WORK REQUIRED
Please give all of the data again, character for character, and drop the pictures.
Segment Start: GIVEN INFORMATION
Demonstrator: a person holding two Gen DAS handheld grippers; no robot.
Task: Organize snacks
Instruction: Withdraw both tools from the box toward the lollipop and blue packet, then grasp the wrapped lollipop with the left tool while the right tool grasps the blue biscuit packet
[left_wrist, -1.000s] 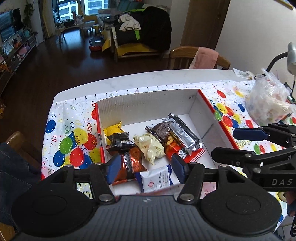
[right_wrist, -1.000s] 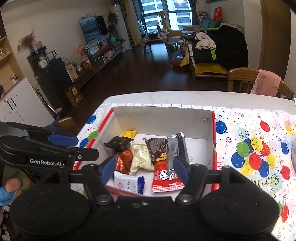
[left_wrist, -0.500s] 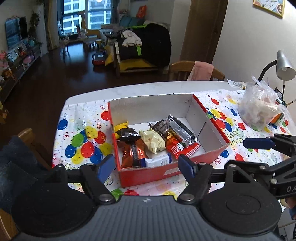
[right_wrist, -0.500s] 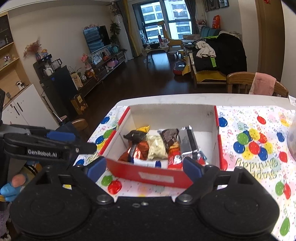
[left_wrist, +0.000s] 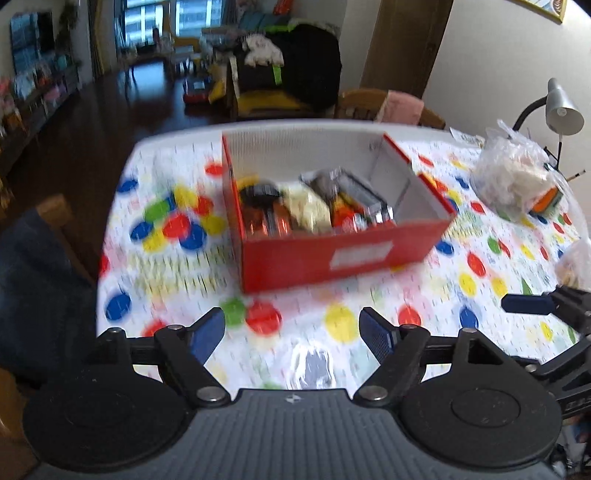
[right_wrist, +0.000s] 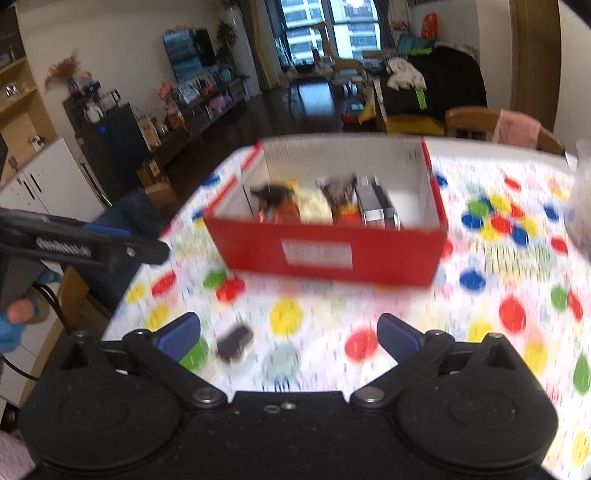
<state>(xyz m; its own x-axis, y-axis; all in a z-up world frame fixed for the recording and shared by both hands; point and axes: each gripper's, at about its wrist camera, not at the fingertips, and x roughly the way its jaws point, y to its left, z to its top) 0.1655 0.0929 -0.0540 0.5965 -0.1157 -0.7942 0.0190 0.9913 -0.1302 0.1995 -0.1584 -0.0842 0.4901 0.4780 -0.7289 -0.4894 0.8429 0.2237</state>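
Both hand-held grippers (left (left_wrist: 291, 332), right (right_wrist: 288, 334)) just opening, empty; red box (right_wrist: 332, 251) ahead, plastic bag (left_wrist: 513, 177) beside.

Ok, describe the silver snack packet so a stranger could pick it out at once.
Find the red box on the balloon-print tablecloth. Its snacks lie in a row, and the silver packet is the last one on the right, the only shiny metallic wrapper.
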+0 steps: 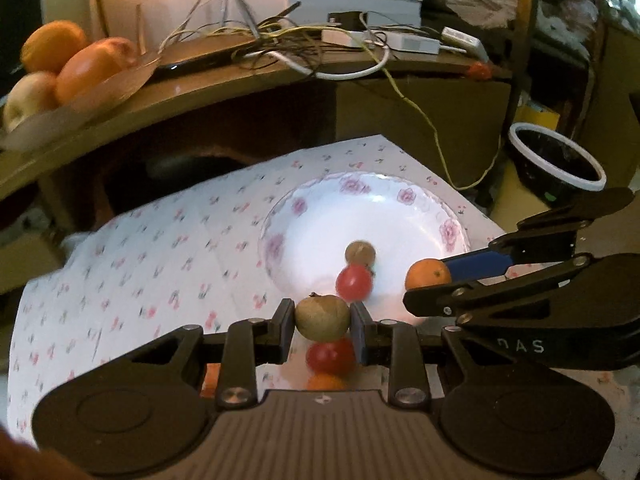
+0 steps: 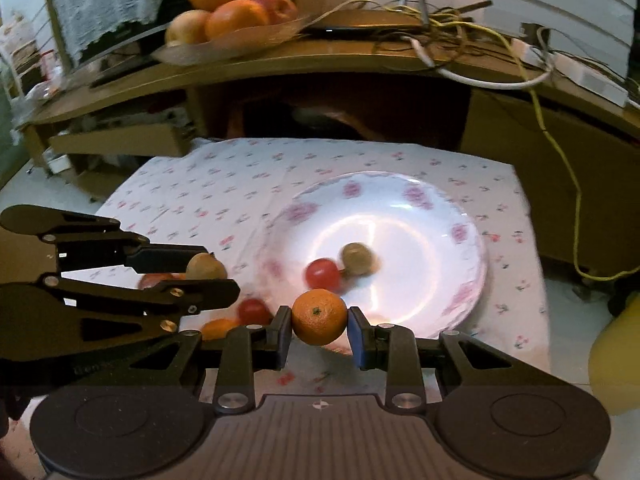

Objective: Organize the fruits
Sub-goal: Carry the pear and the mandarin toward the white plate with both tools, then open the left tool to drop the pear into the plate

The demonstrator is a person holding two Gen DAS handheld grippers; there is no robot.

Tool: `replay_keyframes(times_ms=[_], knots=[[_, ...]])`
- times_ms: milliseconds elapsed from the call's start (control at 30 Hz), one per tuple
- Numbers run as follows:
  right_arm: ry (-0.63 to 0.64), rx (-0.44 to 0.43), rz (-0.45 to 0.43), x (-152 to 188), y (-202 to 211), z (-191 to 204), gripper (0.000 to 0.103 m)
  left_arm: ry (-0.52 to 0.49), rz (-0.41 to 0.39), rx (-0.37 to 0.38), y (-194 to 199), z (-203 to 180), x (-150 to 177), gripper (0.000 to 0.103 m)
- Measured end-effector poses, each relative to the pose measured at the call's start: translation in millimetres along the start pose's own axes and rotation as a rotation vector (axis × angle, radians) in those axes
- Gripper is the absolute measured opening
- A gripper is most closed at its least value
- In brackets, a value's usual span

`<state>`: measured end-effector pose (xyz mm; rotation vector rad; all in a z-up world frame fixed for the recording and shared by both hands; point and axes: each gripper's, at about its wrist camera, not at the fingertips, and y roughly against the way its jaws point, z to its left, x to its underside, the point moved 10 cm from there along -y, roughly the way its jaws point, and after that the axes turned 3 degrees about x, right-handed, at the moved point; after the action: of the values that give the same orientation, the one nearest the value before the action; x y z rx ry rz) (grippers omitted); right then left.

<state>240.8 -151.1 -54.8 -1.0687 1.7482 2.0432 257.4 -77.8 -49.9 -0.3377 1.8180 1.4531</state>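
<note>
An orange fruit (image 1: 326, 383) is mostly hidden behind the left tongs' (image 1: 322, 327) body; the fruits on the floral plate (image 2: 420, 216) are motion-blurred.

- Plate (image 2: 460, 216): white, pink flower motifs round the rim.
- Tablecloth (image 2: 224, 184): white, small pink-and-green floral print.
- Mandarin (image 2: 319, 317): orange, green stem scar.
- Kiwi (image 1: 322, 317): dull greenish brown.
- Tomato (image 2: 322, 273): red.
- Gripper pads (image 2: 355, 334): blue, on black linkages.
- Cable (image 2: 568, 168): yellow-green.
</note>
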Motion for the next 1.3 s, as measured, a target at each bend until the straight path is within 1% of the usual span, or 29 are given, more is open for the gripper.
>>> replay_keyframes(times_ms=[200,700,933,1100,1300], knots=[[-0.045,0.027,0.02,2.2,-13.7,-22.0,0.031,-0.016,0.007,0.001,-19.4,-2.9,-9.3,0.034],[-0.057,0.062,0.027,-1.6,-35.1,-29.6,0.031,0.004,0.026,-0.007,-42.2,9.3,-11.0,0.034],[-0.065,0.078,0.043,1.8,-41.1,-35.4,0.032,0.006,0.025,-0.012,-43.5,9.5,-11.3,0.037],[-0.072,0.083,0.032,0.4,-39.5,-37.8,0.033,0.008,0.026,-0.013,-43.2,9.8,-12.1,0.041],[-0.079,0.088,0.019,-2.7,-38.5,-39.5,0.035,0.003,0.013,-0.011,-38.7,8.2,-15.9,0.042]])
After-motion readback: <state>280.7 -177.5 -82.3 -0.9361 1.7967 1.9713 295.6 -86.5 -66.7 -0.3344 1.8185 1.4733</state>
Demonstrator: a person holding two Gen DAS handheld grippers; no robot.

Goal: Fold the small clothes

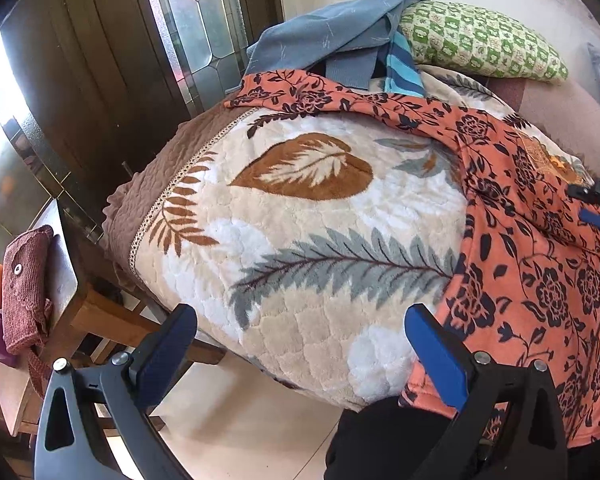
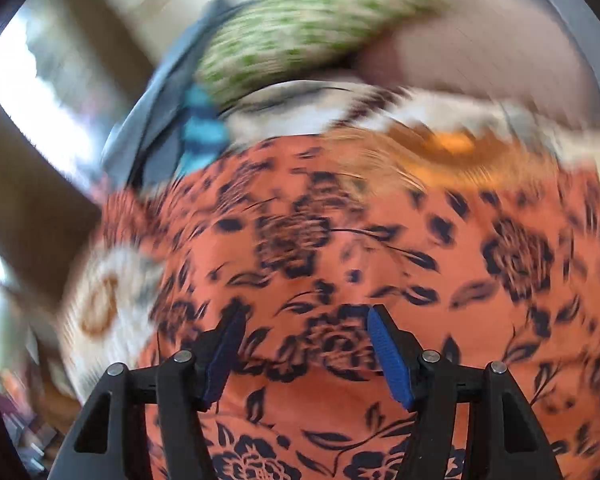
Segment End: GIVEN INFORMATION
OUTPUT OF THE EXERCISE
Demonstrator: a person holding two Gen DAS handheld grippers; no robot.
Task: Organize snacks
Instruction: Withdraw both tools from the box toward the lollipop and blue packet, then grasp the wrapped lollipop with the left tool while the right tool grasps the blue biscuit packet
[left_wrist, -1.000s] 
[right_wrist, -1.000s] 
[left_wrist, -0.500s] 
[right_wrist, -0.500s] 
[left_wrist, +0.000s] 
[right_wrist, +0.000s] 
<state>(xyz m; its own x-axis, y-axis; all in a z-up world frame fixed for the recording and shared by both hands; point and axes: each gripper's, at about its wrist camera, not at the fingertips, and x roughly the way its jaws point, y to its left, z to its top) 0.1655 0.0929 -0.0540 0.5965 -0.1157 -0.7942 0.0190 0.9913 -0.1302 0.1995 -0.1584 -0.0842 0.4901 0.4780 -0.7289 -0.4894 0.8429 0.2237</state>
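Both hand-held grippers (left (left_wrist: 291, 332), right (right_wrist: 288, 334)) just opening, empty; red box (right_wrist: 332, 251) ahead, plastic bag (left_wrist: 513, 177) beside.

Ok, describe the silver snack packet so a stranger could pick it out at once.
Find the red box on the balloon-print tablecloth. Its snacks lie in a row, and the silver packet is the last one on the right, the only shiny metallic wrapper.
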+0 steps: 
+0 steps: 

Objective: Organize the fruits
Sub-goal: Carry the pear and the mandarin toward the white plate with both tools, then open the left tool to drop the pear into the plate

The demonstrator is a person holding two Gen DAS handheld grippers; there is no robot.

Tool: `replay_keyframes(times_ms=[_], knots=[[_, ...]])`
- times_ms: milliseconds elapsed from the call's start (control at 30 Hz), one per tuple
- Numbers run as follows:
  right_arm: ry (-0.63 to 0.64), rx (-0.44 to 0.43), rz (-0.45 to 0.43), x (-152 to 188), y (-202 to 211), z (-191 to 204), gripper (0.000 to 0.103 m)
  left_arm: ry (-0.52 to 0.49), rz (-0.41 to 0.39), rx (-0.37 to 0.38), y (-194 to 199), z (-203 to 180), x (-150 to 177), gripper (0.000 to 0.103 m)
- Measured end-effector poses, each relative to the pose measured at the call's start: translation in millimetres along the start pose's own axes and rotation as a rotation vector (axis × angle, radians) in those axes
- Gripper is the absolute measured opening
- A gripper is most closed at its least value
- In brackets, a value's usual span

`<state>`: measured end-effector pose (xyz mm; rotation vector rad; all in a z-up world frame fixed for the recording and shared by both hands; point and axes: each gripper's, at about its wrist camera, not at the fingertips, and y roughly against the way its jaws point, z to its left, x to its underside, the point moved 10 cm from there along -y, roughly the way its jaws point, and after that the axes turned 3 degrees about x, right-handed, at the moved point; after the action: of the values that give the same orientation, the one nearest the value before the action; x y z rx ry rz) (grippers omitted); right then left.

<state>240.8 -151.1 -54.8 -1.0687 1.7482 2.0432 257.4 -77.8 -49.9 -0.3377 1.8180 1.4531</state>
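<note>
An orange fruit (image 1: 326, 383) is mostly hidden behind the left tongs' (image 1: 322, 327) body; the fruits on the floral plate (image 2: 420, 216) are motion-blurred.

- Plate (image 2: 460, 216): white, pink flower motifs round the rim.
- Tablecloth (image 2: 224, 184): white, small pink-and-green floral print.
- Mandarin (image 2: 319, 317): orange, green stem scar.
- Kiwi (image 1: 322, 317): dull greenish brown.
- Tomato (image 2: 322, 273): red.
- Gripper pads (image 2: 355, 334): blue, on black linkages.
- Cable (image 2: 568, 168): yellow-green.
</note>
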Motion for the next 1.3 s, as measured, a target at each bend until the straight path is within 1% of the usual span, or 29 are given, more is open for the gripper.
>>> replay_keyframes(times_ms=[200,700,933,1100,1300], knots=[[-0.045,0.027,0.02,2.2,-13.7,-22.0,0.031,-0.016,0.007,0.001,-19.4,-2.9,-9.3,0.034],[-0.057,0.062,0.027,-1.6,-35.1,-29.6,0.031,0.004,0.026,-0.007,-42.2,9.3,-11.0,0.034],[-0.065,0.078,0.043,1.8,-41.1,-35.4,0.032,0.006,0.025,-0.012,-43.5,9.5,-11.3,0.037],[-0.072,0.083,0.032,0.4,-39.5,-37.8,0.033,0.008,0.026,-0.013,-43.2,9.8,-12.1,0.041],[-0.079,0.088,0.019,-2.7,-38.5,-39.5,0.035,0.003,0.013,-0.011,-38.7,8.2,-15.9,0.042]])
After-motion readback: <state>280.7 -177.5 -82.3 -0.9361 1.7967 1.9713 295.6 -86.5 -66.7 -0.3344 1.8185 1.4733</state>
Demonstrator: a person holding two Gen DAS handheld grippers; no robot.

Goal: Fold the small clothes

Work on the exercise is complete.